Bitcoin treasury companies, explained.
A public company can hold Bitcoin on its balance sheet — and you can buy its stock. But that stock is not the same as the coins. Here is what a treasury company is, what “mNAV” means, how the common stock differs from the preferred dividend instruments, and the risks — in plain English, with the live comparison one click away.
What is a Bitcoin treasury company?
A Bitcoin treasury company is a publicly traded business that deliberately holds Bitcoin on its balance sheet as a core part of its strategy. The most famous example is Strategy (formerly MicroStrategy), but a growing list of companies now do the same thing.
When you buy the company's common stock, you do not own a claim on any specific coins. You own a slice of the company — and that company happens to hold Bitcoin (and often runs other businesses, raises debt, and issues new shares). So you get indirect, often leveraged, Bitcoin exposure wrapped inside an operating company.
What is mNAV, and why does it matter?
NAV is net asset value — roughly the Bitcoin (and other assets) the company holds, expressed per share. mNAV (market-to-NAV) compares the share price to that underlying value. It is usually written as a multiple:
The premium-or-discount is its own moving part, separate from the Bitcoin price. A stock can fall even when Bitcoin is flat, simply because the market decides the premium was too rich. That is why we rank every tracked treasury by exactly this gap rather than quoting a single number that goes stale.
Common stock vs. the preferred dividend instruments
The same companies often issue two very different things. Confusing them is the most common mistake newcomers make.
- What it is: direct ownership of the company.
- Exposure: the full premium-or-discount swing, amplified by any leverage.
- Upside: uncapped — if the company stacks more BTC per share, you benefit.
- Trade-off: you sit at the bottom of the capital structure and wear all the volatility.
- What it is: credit-like securities issued by the same companies.
- Exposure: they target a fixed stated amount (often $100) and pay a stated cash dividend, rather than tracking Bitcoin one-for-one.
- Upside: income-focused, not uncapped BTC appreciation.
- Trade-off: they rank above common stock, but dividends depend on the board and the issuer's credit quality.
Four risks to keep in view
A treasury stock is not a clean proxy for Bitcoin. These four risks are what actually move it — and they are exactly what the comparison scores.
Now see the receipts.
You understand the concepts. The comparison shows the specifics we keep current: each company's premium-or-discount (mNAV), dilution trajectory, governance, liquidity, and overall score — plus the preferred instruments on their own page.
The ones people actually ask
What is a Bitcoin treasury company?
A Bitcoin treasury company is a publicly traded business that deliberately holds Bitcoin on its balance sheet as a core strategy — the best-known example is Strategy (formerly MicroStrategy).
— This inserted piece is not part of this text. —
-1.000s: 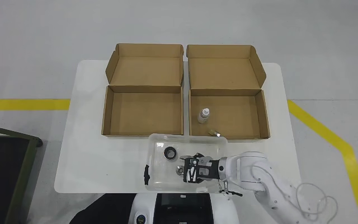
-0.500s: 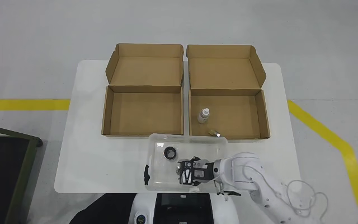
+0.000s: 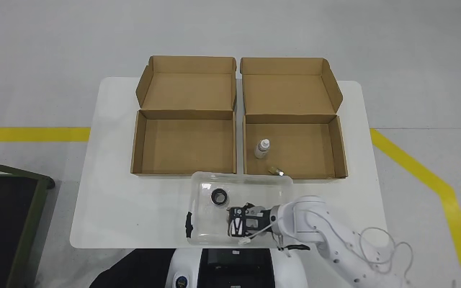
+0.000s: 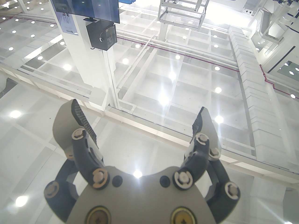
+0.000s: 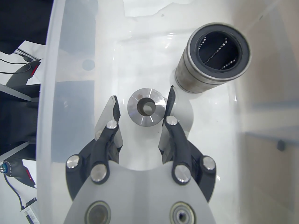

When you buy its common stock you own a slice of that company, not a claim on any specific coins. The stock gives you indirect, often leveraged, Bitcoin exposure plus whatever business the company also runs.
What does mNAV or premium-to-NAV mean?
NAV is the net asset value — roughly the Bitcoin (and other assets) a company holds, per share. mNAV (market-to-NAV, sometimes written as a multiple like 1.5x or 0.7x) compares the share price to that underlying value. Above 1x the stock trades at a premium to the Bitcoin it holds; below 1x it trades at a discount. The premium or discount is its own moving part, separate from the Bitcoin price, and it can swing hard. We rank every tracked treasury by exactly this gap on the comparison.
What is the difference between the common stock and the preferred stock (like STRC or SATA)?
Common stock gives you direct ownership upside in the company and full exposure to the premium-or-discount swing. The preferred or dividend instruments — tickers such as STRC and SATA — are credit-like securities issued by the same companies: they typically pay a stated cash dividend and target a fixed stated amount (often $100) rather than tracking Bitcoin one-for-one. They sit higher in the capital structure than common stock but do not give you the same uncapped Bitcoin upside. We cover these separately on the digital-credit comparison.
What are the main risks of buying a Bitcoin treasury company?
Four stand out. Dilution: many of these companies continually issue new shares (ATM programs) to buy more Bitcoin, which can shrink your slice. Leverage: debt and convertible notes amplify moves in both directions. Single-issuer concentration: you are exposed to one management team, one balance sheet, and one set of decisions. And the premium-or-discount gap itself can compress, so the stock can fall even when Bitcoin does not. None of this is investment advice — the comparison shows where each company sits on these factors.